> _Data segment_:
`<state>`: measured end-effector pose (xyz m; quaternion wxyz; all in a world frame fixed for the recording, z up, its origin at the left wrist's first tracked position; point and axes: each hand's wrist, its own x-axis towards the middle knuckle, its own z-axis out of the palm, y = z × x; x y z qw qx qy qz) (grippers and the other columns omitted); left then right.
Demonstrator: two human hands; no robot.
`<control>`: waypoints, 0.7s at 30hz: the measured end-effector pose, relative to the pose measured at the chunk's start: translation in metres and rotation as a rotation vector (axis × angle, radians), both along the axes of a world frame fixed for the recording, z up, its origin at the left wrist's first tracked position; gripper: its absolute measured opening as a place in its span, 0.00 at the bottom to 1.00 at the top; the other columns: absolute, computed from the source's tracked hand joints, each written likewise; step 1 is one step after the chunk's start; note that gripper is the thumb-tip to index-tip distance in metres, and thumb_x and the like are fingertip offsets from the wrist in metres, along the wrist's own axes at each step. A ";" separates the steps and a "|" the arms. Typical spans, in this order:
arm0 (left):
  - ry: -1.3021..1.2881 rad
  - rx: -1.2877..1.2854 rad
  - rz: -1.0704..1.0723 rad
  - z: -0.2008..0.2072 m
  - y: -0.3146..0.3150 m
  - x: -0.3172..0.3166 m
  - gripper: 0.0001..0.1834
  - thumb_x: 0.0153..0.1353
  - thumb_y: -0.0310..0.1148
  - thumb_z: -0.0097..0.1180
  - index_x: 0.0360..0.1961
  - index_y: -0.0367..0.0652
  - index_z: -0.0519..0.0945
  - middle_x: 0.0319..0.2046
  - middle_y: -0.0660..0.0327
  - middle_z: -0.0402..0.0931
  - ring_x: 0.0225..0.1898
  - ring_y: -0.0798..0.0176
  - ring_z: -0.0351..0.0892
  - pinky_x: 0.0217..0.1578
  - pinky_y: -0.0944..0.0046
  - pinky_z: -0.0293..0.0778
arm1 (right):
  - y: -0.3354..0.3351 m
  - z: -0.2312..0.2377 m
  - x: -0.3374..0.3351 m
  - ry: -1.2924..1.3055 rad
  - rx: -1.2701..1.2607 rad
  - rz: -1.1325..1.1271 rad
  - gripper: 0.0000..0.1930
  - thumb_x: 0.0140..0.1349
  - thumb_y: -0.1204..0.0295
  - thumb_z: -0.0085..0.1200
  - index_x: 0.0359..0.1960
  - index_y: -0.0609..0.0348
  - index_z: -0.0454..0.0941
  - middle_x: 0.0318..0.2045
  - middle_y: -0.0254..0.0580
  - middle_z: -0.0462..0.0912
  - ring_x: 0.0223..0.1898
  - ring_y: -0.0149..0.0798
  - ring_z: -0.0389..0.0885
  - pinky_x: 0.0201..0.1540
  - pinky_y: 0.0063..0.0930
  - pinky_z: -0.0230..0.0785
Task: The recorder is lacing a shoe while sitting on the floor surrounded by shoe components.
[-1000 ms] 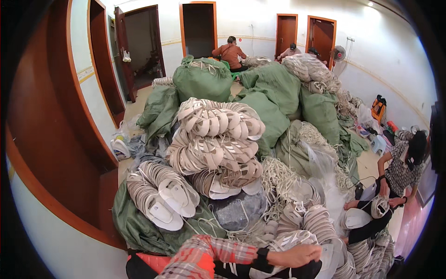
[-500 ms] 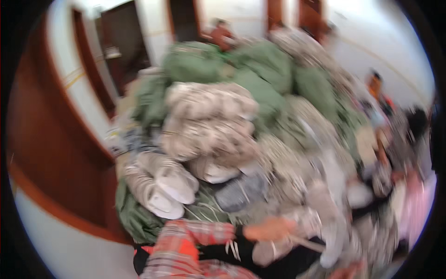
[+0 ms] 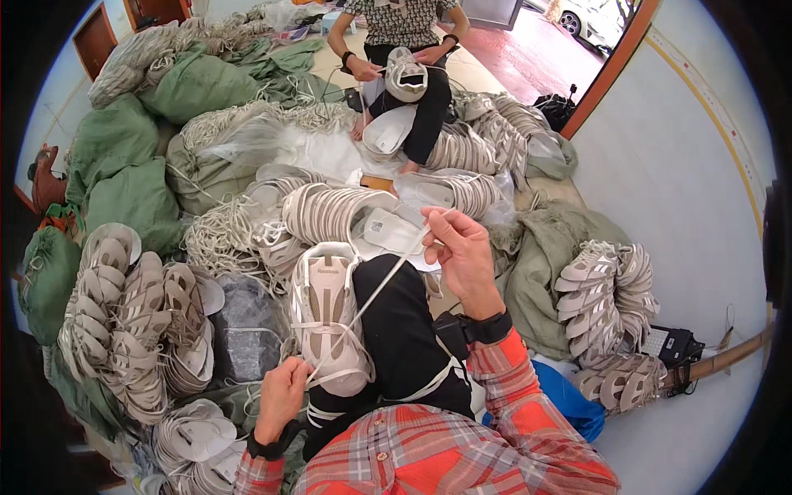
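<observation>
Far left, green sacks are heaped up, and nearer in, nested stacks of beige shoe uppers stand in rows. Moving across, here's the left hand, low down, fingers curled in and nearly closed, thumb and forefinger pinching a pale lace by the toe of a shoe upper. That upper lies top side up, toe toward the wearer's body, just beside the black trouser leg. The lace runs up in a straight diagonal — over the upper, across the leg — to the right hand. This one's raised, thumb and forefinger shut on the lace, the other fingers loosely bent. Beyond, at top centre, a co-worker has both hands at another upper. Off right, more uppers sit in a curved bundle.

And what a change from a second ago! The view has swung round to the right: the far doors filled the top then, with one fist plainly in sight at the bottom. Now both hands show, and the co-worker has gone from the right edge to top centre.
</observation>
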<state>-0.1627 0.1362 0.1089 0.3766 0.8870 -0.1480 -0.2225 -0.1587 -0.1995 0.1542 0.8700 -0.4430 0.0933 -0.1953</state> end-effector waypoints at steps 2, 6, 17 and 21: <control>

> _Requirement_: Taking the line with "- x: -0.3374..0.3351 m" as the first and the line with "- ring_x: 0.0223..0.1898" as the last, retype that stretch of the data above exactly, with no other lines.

> _Exercise output_:
  - x: -0.3374..0.3351 m
  - ry: -1.2924..1.3055 rad
  - rx: -1.2701..1.2607 rad
  - rz: -1.1325..1.1271 rad
  - gripper: 0.0000..0.1930
  - thumb_x: 0.0140..0.1349
  - thumb_y: -0.1204..0.0295
  - thumb_z: -0.0085..0.1200
  - index_x: 0.0359..0.1960
  - index_y: -0.0609..0.0348
  - index_z: -0.0454..0.0941
  - middle_x: 0.0318..0.2045
  - middle_y: -0.0254..0.0580
  - middle_z: -0.0462..0.0912
  - ring_x: 0.0223..0.1898

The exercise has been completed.